Available data =>

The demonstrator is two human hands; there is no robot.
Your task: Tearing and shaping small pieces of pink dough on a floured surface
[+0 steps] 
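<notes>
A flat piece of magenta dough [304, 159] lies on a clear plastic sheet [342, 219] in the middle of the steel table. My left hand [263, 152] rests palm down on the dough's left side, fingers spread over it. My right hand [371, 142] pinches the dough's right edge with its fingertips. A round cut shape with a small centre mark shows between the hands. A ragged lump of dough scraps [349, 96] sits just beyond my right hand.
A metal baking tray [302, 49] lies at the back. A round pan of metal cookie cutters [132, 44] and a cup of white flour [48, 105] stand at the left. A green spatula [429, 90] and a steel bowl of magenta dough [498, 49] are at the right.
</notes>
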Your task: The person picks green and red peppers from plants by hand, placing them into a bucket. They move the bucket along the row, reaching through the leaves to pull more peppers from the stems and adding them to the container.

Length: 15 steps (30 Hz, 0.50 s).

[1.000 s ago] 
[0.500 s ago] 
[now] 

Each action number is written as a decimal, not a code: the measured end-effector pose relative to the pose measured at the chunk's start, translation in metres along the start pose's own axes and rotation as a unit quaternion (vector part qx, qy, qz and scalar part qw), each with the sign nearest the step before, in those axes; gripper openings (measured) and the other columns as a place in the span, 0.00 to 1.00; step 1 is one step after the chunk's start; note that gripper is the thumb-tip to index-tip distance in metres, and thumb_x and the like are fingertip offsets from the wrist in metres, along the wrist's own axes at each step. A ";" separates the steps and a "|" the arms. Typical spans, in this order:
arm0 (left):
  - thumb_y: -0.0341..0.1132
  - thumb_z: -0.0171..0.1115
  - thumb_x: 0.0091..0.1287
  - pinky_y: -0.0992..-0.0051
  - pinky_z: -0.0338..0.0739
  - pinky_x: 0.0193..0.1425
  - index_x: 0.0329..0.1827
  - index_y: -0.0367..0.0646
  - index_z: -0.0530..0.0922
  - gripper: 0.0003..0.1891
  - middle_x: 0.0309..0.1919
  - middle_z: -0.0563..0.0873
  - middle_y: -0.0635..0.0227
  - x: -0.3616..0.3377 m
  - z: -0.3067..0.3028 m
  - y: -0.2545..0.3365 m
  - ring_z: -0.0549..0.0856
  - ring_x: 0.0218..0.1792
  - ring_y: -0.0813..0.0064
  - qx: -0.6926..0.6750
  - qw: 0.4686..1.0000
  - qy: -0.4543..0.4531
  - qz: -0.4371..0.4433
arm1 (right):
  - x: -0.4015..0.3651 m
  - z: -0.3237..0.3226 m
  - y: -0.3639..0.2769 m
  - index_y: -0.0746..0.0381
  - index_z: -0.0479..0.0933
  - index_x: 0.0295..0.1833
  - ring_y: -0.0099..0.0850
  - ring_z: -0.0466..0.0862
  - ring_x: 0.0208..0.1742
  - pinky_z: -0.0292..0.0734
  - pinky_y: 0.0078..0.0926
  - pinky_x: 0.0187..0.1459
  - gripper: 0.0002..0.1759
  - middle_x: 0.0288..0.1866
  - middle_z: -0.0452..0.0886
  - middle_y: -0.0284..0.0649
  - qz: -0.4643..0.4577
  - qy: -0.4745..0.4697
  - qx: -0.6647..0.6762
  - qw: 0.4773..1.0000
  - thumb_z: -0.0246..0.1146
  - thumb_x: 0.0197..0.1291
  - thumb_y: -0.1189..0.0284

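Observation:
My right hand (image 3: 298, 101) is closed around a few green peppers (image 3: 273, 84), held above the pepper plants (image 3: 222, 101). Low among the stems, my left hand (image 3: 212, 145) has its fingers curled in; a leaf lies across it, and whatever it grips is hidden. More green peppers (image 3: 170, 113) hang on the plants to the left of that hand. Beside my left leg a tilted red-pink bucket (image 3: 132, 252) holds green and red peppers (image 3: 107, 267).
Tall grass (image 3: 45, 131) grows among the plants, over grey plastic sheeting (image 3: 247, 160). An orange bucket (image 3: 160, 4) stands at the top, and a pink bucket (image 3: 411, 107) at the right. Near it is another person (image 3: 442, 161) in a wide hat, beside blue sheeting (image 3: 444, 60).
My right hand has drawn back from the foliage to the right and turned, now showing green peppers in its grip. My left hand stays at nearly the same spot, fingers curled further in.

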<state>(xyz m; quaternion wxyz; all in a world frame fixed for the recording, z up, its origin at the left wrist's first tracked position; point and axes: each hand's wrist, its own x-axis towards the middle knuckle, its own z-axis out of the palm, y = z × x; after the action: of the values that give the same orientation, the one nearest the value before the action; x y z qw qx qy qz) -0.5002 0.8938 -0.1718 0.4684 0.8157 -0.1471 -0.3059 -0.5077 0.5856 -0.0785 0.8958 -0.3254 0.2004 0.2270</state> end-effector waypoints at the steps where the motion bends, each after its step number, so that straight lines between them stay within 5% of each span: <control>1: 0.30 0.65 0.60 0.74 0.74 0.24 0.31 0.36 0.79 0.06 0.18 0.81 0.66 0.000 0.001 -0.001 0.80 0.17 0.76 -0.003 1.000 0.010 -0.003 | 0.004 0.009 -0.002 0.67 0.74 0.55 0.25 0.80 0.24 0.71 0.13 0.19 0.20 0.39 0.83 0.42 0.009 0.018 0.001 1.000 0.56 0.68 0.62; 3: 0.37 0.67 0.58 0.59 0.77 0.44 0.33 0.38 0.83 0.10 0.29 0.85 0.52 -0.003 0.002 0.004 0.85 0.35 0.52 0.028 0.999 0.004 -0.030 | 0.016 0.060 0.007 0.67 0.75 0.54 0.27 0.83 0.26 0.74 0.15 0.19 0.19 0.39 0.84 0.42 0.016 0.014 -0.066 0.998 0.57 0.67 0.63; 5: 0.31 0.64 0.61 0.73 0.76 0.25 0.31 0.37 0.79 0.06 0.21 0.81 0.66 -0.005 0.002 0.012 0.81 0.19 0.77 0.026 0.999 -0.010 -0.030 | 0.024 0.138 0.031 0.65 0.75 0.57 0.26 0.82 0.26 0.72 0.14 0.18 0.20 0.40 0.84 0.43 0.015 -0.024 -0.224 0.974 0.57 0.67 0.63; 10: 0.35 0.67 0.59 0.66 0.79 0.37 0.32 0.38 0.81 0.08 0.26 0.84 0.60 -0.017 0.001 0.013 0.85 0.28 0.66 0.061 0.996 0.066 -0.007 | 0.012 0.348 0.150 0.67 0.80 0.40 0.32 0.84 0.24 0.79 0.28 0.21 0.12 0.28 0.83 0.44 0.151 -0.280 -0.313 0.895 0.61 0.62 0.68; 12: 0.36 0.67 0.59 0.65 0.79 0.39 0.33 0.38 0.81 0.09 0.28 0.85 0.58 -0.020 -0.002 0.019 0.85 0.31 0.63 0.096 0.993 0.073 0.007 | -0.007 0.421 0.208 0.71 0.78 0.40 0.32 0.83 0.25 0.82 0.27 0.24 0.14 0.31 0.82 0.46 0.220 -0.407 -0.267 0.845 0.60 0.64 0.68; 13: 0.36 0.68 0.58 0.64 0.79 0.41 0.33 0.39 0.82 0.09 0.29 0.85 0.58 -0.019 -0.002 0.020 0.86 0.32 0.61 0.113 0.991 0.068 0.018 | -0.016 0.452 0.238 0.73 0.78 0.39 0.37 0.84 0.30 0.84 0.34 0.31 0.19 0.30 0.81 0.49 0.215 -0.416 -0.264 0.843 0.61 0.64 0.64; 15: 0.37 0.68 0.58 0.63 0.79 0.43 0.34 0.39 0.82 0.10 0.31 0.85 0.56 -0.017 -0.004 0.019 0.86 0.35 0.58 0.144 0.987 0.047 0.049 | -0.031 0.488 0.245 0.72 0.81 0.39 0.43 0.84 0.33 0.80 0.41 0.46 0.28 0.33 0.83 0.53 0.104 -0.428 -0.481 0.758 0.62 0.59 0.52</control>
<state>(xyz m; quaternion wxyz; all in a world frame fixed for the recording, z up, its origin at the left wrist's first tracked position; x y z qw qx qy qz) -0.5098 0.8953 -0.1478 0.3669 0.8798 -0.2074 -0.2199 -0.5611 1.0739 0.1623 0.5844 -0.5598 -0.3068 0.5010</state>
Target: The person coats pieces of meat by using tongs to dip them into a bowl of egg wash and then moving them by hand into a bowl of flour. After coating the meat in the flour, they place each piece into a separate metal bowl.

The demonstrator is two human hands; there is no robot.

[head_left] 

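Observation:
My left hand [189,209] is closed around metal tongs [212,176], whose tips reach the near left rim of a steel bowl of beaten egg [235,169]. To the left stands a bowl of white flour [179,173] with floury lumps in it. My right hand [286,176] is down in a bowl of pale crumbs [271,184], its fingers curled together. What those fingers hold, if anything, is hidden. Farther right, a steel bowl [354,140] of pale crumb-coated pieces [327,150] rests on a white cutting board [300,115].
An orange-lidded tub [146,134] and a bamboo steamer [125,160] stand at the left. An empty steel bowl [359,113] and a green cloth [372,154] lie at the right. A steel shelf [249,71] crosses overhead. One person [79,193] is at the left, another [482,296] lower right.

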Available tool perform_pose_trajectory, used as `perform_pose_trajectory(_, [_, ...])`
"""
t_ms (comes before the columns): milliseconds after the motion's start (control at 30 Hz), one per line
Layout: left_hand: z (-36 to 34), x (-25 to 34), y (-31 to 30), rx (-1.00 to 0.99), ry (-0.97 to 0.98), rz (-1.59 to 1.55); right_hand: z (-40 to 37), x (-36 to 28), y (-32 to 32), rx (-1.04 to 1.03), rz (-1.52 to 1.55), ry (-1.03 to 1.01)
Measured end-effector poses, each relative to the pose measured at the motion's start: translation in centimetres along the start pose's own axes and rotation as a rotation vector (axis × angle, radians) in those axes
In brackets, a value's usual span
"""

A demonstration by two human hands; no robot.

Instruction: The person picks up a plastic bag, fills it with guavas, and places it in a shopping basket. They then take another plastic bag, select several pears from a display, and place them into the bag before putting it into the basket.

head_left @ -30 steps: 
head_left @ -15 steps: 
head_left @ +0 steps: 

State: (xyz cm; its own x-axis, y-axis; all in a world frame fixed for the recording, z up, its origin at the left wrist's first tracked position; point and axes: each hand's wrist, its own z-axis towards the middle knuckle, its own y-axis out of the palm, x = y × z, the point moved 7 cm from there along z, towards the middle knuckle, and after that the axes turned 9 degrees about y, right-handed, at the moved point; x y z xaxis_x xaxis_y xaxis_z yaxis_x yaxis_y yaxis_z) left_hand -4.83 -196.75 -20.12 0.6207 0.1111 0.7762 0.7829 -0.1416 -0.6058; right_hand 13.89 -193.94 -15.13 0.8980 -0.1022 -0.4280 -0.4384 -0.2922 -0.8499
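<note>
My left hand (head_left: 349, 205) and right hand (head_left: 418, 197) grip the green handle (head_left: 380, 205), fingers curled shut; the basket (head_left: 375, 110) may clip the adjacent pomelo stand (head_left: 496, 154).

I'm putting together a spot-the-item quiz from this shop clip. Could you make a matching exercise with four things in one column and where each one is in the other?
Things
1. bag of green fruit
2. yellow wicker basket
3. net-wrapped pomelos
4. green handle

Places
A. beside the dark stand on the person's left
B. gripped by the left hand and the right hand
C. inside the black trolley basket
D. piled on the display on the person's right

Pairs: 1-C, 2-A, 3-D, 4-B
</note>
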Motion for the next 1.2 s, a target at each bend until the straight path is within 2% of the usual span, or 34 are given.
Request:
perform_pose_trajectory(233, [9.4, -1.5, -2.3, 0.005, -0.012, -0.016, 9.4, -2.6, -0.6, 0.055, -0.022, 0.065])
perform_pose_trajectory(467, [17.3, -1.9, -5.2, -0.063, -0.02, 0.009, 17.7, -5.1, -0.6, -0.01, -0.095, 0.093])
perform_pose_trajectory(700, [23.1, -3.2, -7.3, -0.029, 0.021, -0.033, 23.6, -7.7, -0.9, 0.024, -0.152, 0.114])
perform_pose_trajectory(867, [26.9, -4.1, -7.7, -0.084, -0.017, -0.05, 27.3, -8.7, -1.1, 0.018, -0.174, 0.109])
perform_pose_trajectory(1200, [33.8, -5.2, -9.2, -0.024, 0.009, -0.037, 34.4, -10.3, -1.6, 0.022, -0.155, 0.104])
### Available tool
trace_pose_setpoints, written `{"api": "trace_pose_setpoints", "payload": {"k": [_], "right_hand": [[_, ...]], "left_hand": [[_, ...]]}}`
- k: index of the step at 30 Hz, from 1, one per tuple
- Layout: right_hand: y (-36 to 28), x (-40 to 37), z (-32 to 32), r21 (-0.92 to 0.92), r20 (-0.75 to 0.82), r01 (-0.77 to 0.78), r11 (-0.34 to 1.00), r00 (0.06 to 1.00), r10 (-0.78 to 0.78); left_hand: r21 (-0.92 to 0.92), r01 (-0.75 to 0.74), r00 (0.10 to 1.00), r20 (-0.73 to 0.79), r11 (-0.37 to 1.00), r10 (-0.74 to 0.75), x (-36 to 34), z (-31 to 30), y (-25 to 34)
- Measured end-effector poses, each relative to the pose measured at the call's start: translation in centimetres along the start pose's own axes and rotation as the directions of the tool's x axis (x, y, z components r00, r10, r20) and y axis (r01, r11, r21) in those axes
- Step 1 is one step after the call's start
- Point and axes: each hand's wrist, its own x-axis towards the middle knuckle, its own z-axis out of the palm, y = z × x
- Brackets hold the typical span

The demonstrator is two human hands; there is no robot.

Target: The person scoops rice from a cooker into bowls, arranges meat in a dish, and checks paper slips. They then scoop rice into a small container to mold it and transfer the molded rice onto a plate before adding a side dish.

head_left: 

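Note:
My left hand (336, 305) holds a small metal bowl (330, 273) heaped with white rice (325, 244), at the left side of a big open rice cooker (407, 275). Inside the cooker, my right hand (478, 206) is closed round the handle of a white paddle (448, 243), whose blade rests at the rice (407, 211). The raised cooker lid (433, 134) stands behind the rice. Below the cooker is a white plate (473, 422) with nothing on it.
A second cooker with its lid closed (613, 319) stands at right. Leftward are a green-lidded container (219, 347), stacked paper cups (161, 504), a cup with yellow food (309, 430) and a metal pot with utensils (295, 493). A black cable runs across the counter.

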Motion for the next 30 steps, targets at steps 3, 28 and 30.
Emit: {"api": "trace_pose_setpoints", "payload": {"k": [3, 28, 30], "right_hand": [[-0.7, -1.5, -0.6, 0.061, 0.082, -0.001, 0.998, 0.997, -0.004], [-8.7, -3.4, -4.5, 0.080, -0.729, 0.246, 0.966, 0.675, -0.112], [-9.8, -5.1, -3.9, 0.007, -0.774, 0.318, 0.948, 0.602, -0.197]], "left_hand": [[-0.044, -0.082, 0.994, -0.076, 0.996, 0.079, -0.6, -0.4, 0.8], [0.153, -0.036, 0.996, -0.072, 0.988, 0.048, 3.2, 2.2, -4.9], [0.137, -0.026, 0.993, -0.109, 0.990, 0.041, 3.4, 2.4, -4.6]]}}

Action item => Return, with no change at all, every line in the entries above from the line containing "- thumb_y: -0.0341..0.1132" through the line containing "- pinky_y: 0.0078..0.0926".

Response box =>
  - thumb_y: -0.0341..0.1132
  - thumb_z: -0.0171..0.1115
  - thumb_x: 0.0091..0.1287
  - pinky_y: -0.0992..-0.0051
  - pinky_z: -0.0338..0.0739
  - pinky_x: 0.0193..0.1425
  - index_x: 0.0329..0.1827
  - index_y: -0.0367..0.0646
  - index_z: -0.0530..0.0922
  - gripper: 0.0003..0.1891
  - middle_x: 0.0309..0.1919
  - middle_z: -0.0563..0.0873
  - middle_y: -0.0635..0.0227
  - x: -0.3616..0.3377 m
  - z: -0.3067..0.3028 m
  - y: -0.2545..0.3365 m
  - ring_z: -0.0549..0.0856
  - ring_x: 0.0218..0.1792
  - ring_y: -0.0813..0.0064
  - qx: -0.6926..0.6750
  - qw: 0.4686..1.0000
  - qy: -0.4543..0.4531
  - qz: -0.4371..0.4433
arm1 (right):
  - x: -0.4015..0.3651 m
  - z: -0.3237..0.3226 m
  - y: -0.3639..0.2769 m
  - index_y: -0.0746..0.0381
  - index_z: -0.0479..0.0933
  - index_x: 0.0295..0.1833
  - ring_y: -0.0099..0.0850
  - ring_z: -0.0466..0.0862
  - ring_x: 0.0208..0.1742
  - pinky_z: -0.0292..0.0734
  - pinky_y: 0.0078..0.0926

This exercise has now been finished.